This would be my first choice.  This is only a print of it though. http://www.ebay.com/itm/V...mp;hash=item540e02c7fd


----------



## stephenfox911 (Aug 5, 2014)

Hello!  I would consider myself an expert on Bayer heroin bottles. I have quite a few. 2 sizes. In aqua, purple and clear. Also have a very rare amber one. All embossed Bayer in a cross. The only bottles that Bayerput heroin in. Im sending you some pics.Well i dont know how to send pics...?


----------



## stephenfox911 (Aug 5, 2014)

If you want. Email me at  stephenfox911@gmail.com    i can send pics that way. I have pumpkinseeds, regular, and a few odd ones. Also labeled heroin Bayer bottles.


----------



## mctaggart67 (Aug 5, 2014)

Hi Lisa: Just a heads up to be careful on Ebay as there are sellers who list "genuine" repro bottles of Bayer heroin bottles, using copies of the famous label as depicted in the print you reference.
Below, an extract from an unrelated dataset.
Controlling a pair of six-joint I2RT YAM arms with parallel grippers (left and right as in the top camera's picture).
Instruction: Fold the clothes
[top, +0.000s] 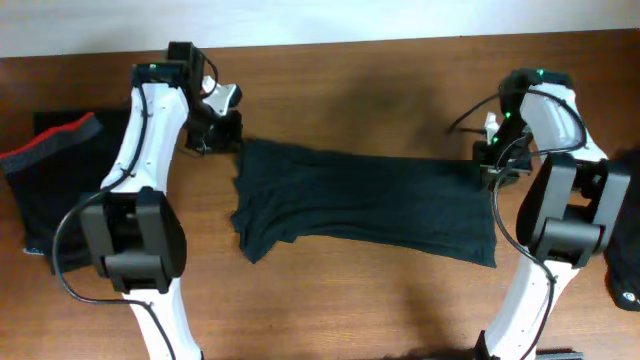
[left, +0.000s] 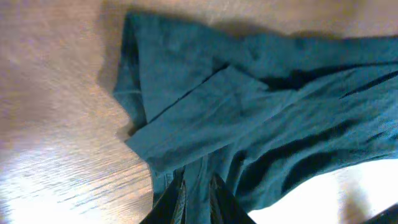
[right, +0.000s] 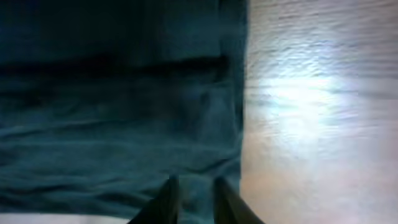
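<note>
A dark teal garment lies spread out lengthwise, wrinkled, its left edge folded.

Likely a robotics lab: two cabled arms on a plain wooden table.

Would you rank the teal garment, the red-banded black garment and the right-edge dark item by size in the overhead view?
1. teal garment.
2. red-banded black garment, partly hidden.
3. right-edge dark item, cropped by the frame, so unsure.
</note>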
Regards, Glen


----------



## stephenfox911 (Aug 6, 2014)

I am NOT one of those... I do not EBAY. I collect. And I know the difference.


----------



## mctaggart67 (Aug 6, 2014)

Stephen: I think you took my posting the wrong way. I wasn't commenting on you at all or trying to suggest that you've been duped. But there are some on Ebay who try to dupe buyers with faked labels, especially Bayer heroin bottles and the like. One Ebay seller likes to use the word "excogitated" to describe his labelled bottles. Sounds impressive until you realize the word means thought out, as in imagined -- a fancy way of saying faked. Anyhow, no offence intended to you. Regards, Glen


----------



## LisaTammy (Aug 7, 2014)

Wow been researching these bottles and they are way out of my league price wise.Sigh maybe I need to start playing the lottery.Lisa


----------



## sandchip (Aug 7, 2014)

Lisa, with Stephen's approval, could you post some of the pictures of the Bayer bottles for the rest of us to see?


----------